Man kann dieses grossformatige Buch durchblättern und die Vielzahl und Vielfalt der Bilder und Fotografien bestaunen. Man kann sich in die dichten und doch verständlichen Texte vertiefen und die wissenschaftlichen Grafiken und Tabellen studieren. Man kann dies immer wieder tun und so das im Buch angelegte Mosaik Teil für Teil zusammenfügen und schliesslich erkennen. Der Lohn dieser zugleich spielerischen und anspruchsvollen Beschäftigung: Die Entdeckung einer Kulturgeschichte der Natur. Aber auch – so beängstigend wie aufrüttelnd – die Einsicht, dass uns Künstler und Wissenschafter längst vor Augen führen, was war, was ist und was droht. Nichts ist überraschend am seit langem fortwährenden Rückgang der Gletscher, wenn man die Entwicklung ohne Scheuklappen wahrnimmt. Die Gletscher sind Klimaindikatoren. Das Buch hilft, klarer zu sehen.

Caspar Wolf und andere

Zuerst sind die Bilder. Zeichnungen, Aquarelle, Farbstiche, Ölgemälde seit ungefähr 1640 nehmen breiten Raum ein. Sie sind als historische Bilddokumente wertvoll, zum Beispiel um die Gletscherausdehnung und -schmelzung zu verfolgen. Dafür müssen sie genau datiert sein und den Gletscher sowie dessen Umgebung topografisch korrekt abbilden; zudem muss der Standort des Künstlers bekannt sein. Trifft dies zu, verschmelzen «Naturbeobachtung und ästhetische Inszenierung […] zu einem neuen Landschaftsbild des Hochgebirges». Es ist so realistisch, dass es als Quelle der Forschung dient. Dies schreibt Heinz J. Zumbühl, einer der Autoren, Berner Gletscher- und Klimahistoriker sowie Kenner der Geschichte neuer Städte im 20. und 21. Jahrhundert.

Zumbühl bezieht sich dabei namentlich auf Caspar G. Wolf (1735-1783), den bedeutendsten Alpenmaler des 18. Jahrhunderts. In Paris durch die französische Landschaftsmalerei geprägt, beherzigte er die Empfehlung: «Faites le plus que vous pourrez d’après nature, la nature est le premier de tous les maîtres» (Joseph Vernet). Ab dem Alter von 30 Jahren unternimmt Wolf im Auftrag des Berner Buchdruckers und Verlegers Wagner acht Reisen und malt rund 200 Bilder, darunter 14 Ansichten des unteren Grindelwaldgletschers.

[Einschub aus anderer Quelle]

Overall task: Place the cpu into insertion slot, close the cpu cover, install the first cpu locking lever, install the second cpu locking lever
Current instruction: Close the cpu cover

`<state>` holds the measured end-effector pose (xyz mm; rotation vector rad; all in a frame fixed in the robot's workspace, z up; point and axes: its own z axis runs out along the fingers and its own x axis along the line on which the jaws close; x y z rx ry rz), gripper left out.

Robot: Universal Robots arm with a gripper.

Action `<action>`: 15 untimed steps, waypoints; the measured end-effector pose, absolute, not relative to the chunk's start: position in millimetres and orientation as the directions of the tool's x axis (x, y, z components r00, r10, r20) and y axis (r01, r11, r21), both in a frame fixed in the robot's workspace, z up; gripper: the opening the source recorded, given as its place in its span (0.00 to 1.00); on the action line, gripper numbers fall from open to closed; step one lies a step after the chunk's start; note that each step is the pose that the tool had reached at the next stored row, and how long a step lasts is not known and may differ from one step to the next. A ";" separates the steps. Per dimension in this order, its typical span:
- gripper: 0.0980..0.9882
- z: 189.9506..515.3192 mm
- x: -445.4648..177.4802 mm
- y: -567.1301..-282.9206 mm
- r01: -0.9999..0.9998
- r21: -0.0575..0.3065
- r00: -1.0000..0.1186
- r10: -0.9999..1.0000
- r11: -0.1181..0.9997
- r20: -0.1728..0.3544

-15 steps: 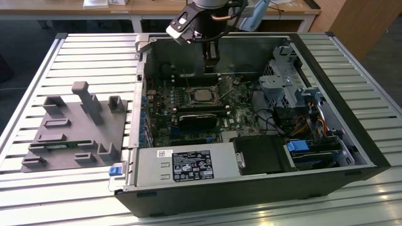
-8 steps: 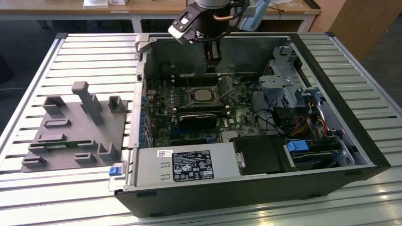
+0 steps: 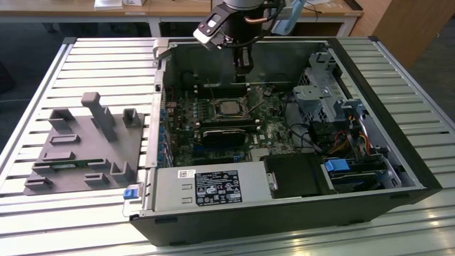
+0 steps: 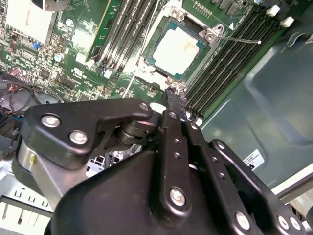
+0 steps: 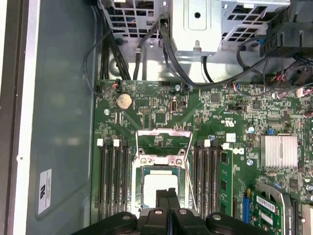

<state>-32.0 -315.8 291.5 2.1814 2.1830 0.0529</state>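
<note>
Hovering with gripper (image 5: 168, 193) clenched empty above the chip (image 5: 157, 183) seated in its socket (image 5: 135, 191), probably light, stiff and fragile, best taken by its bare edges.

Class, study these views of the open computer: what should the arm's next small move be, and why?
Probably nudge the shut gripper toward the cpu cover to tip it down: the cpu already sits in the insertion slot, and the cover seems raised.

Pale silvery cpu (image 5: 159, 187) on green circuit board (image 5: 161, 110), black gripper (image 5: 167, 195)
</note>
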 end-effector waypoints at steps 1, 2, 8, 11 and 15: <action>0.01 291.5 -31.9 -315.8 0.998 0.063 0.000 1.000 0.001 -0.015; 0.02 291.5 -31.9 -315.8 0.998 0.063 0.000 1.000 0.001 -0.015; 0.17 291.5 -29.0 -315.8 0.998 0.063 0.000 1.000 0.001 -0.015; 0.25 291.5 -28.2 -315.8 0.998 0.063 0.000 1.000 0.001 -0.015; 0.25 291.4 -25.8 -315.8 0.998 0.063 0.000 1.000 0.001 -0.015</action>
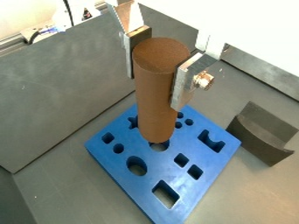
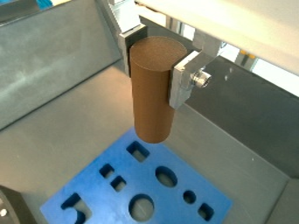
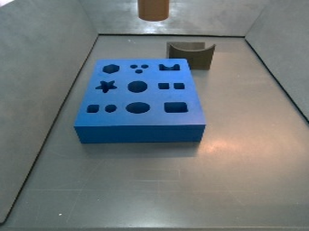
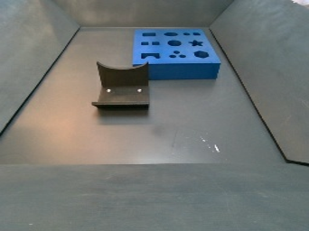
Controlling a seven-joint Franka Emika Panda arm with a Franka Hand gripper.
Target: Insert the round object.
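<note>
Overhead, the end effector [image 1: 163,63] pinches the smooth brown cylindrical peg [image 1: 156,87] upright, clear above the blue foam block with cut-out holes [image 1: 163,156]. Open grey table [image 3: 241,162] surrounds the block's edges, and the dark notched block [image 3: 191,53] sits apart at the far right in a side view.

Count: one brown round peg [image 1: 158,87], clamped in my gripper [image 1: 159,68]. One blue block [image 3: 141,99] below it, eleven cut-outs in its top face. One dark notched block [image 3: 192,51] off to the side.
</note>
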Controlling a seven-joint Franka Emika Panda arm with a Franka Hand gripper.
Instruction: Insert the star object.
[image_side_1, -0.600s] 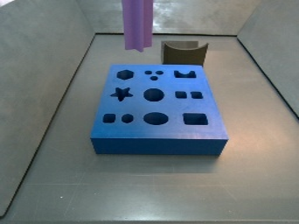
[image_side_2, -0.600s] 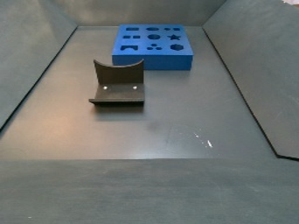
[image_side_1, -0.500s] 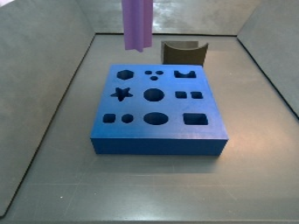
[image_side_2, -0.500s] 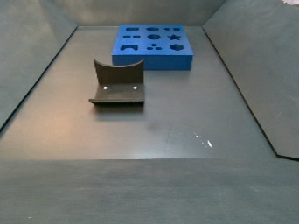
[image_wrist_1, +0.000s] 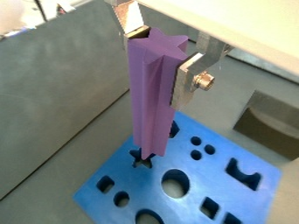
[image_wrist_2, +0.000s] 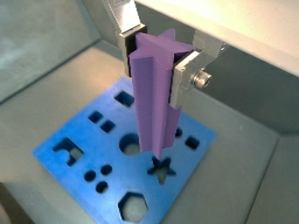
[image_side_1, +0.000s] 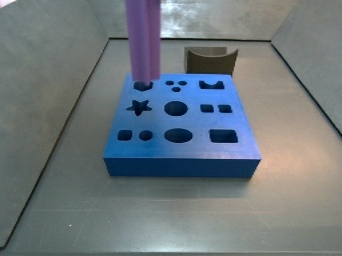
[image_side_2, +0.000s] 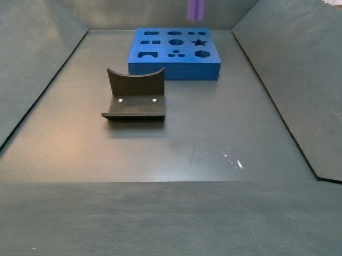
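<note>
My gripper is shut on the star object, a long lavender ridged prism held upright; both wrist views show it, and its upper end sits between the silver fingers. The gripper itself is above the frame in both side views. The prism hangs over the back left part of the blue holed block. In a wrist view its lower end is close above the star-shaped hole, apart from the block. Only its tip shows in a side view.
A dark brown curved block stands behind the blue block, nearer the middle of the floor in a side view. Grey walls enclose the floor on all sides.
The star object has moved down and toward the blue block's star hole. Its tip has now entered the side view that did not show it before.
</note>
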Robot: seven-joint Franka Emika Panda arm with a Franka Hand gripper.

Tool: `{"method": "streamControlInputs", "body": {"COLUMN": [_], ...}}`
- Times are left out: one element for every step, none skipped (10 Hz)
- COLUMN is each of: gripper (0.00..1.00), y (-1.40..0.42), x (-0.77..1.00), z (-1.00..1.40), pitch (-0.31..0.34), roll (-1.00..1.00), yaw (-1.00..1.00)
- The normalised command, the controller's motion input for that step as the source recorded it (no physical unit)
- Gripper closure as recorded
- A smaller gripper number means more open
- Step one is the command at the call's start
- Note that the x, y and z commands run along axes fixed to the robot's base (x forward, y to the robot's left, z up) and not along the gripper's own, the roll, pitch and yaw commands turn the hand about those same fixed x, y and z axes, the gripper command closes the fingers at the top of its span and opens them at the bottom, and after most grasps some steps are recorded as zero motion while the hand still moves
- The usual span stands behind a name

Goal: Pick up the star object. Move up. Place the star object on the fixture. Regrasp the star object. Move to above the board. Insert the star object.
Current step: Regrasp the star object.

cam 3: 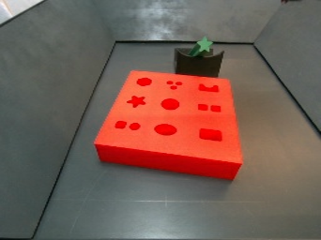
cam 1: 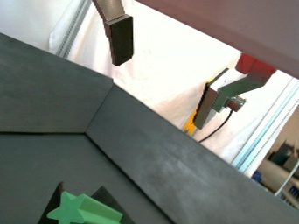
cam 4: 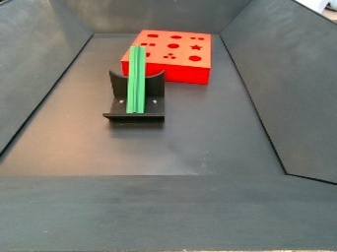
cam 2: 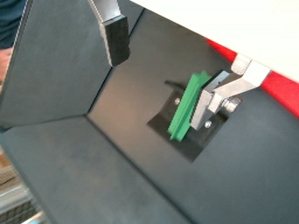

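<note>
Star object (cam 4: 136, 81): long bright-green peg of star section, lying in the notch of the fixture (cam 4: 137, 108), leaning against its upright back; in a side view its star-shaped end (cam 3: 201, 45) shows above the fixture's top (cam 3: 198, 62). Nothing grips it. Fixture: small dark bracket on a base plate, standing on the dark floor just beyond the board's far edge in a side view (cam 3: 175, 117), and in front of the board (cam 4: 175, 54) in the other; fixture and board are close, contact cannot be told. Board: red-orange slab on the floor, top cut with star, round, oval, square and crown-shaped holes, all seen empty. Gripper (cam 2: 163, 66): shows in both wrist views only, raised clear of the peg; jaws spread wide with nothing between the fingers. One finger (cam 2: 114, 39) is a dark pad on a silver plate, the other (cam 2: 222, 94) lies across the view near the peg (cam 2: 187, 105) and fixture below. In a wrist view the peg's end (cam 1: 82, 210) appears at the frame's edge, fingers (cam 1: 121, 39) well apart from it.
</note>
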Motion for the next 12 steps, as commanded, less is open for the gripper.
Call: {"method": "streamControlInputs", "body": {"gripper": [0.0,0.0,0.0,0.0,0.0,0.0,0.0,0.0,0.0,0.0,0.0,0.0], "y": [-0.06,-0.04,-0.05,-0.05,0.04,0.04,0.04,0.03,0.03,0.03,0.03,0.02], "x": [0.11,0.11,0.09,0.08,0.03,0.03,0.05,0.05,0.06,0.07,0.08,0.08], "z": [-0.01,0.0,-0.01,-0.01,-1.0,-1.0,-1.0,-1.0,-1.0,-1.0,-1.0,-1.0], "pitch": [0.122,0.082,0.028,0.001,0.026,0.021,-0.033,-0.06,-0.101,-0.125,-0.128,-0.127], "roll": [0.34,0.23,0.18,0.17,0.11,0.11,0.11,0.1,0.08,0.08,0.08,0.08], "yaw": [0.26,0.26,0.24,0.23,0.25,0.23,0.19,0.17,0.14,0.09,0.05,0.03]}}
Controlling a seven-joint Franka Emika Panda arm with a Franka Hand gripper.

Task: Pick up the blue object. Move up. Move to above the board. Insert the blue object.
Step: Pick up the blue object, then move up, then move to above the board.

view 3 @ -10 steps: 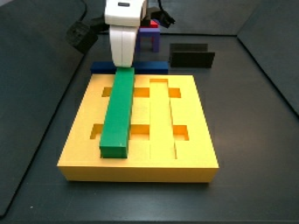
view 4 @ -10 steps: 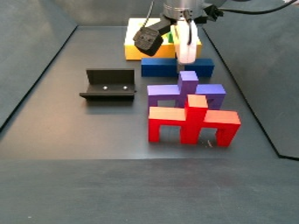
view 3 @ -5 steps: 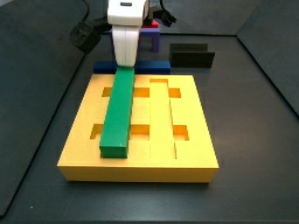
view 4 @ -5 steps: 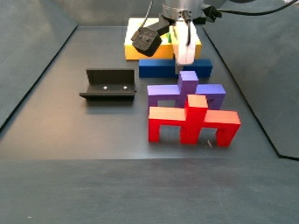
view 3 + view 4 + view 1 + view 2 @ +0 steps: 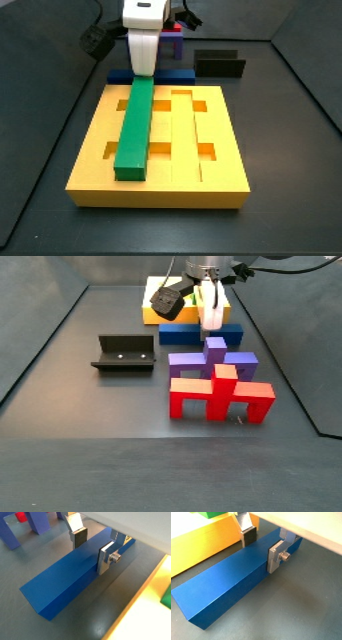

Es sind gewaltige, ebenso erschreckende wie betörende Bilder von überwältigender Farbigkeit, die der reinen Phantasie entsprungen scheinen, wenn man nicht weiss, welch minutiöser Beobachtung sie entsprechen. Zumbühl: «Wolf skizziert […] jedes Detail – zum Beispiel das sich jährlich verändernde Gletschertor – mit der Exaktheit des Forschers, verleiht den aussergewöhnlichen Naturformen aber mit delikater Farbgebung und spannungsvoller Komposition grosse künstlerische Intensität.» Und er zitiert die Kunsthistorikerin Von der Brüggen, in «Wolfs Alpengemälden verschmelzen Naturbeobachtung und ästhetische Inszenierung zu einem neuen Landschaftsbild des Hochgebirges, das ebenso grosse Naturnähe wie perfekte Künstlichkeit für sich beanspruchen kann.»

Galerie der Alpen

Ähnlich muten die Aquarelle und Zeichnungen von Samuel Birmann (1793-1847) an. Sie sind für Zumbühl «so präzise, dass sie qualitativ Fotografien durchaus ebenbürtig sind, des oft grossen Bildwinkels wegen übertreffen sie Letztere sogar». Zahlreiche weitere Künstler – darunter Albrecht Kauw, Johann Ludwig Aberli, Gabriel Lory Vater und Sohn, Joseph Anton Koch und auch William Turner – erstellen nach- und miteinander eine imaginäre Galerie der Alpen und, hier im Vordergrund, der Gletscher.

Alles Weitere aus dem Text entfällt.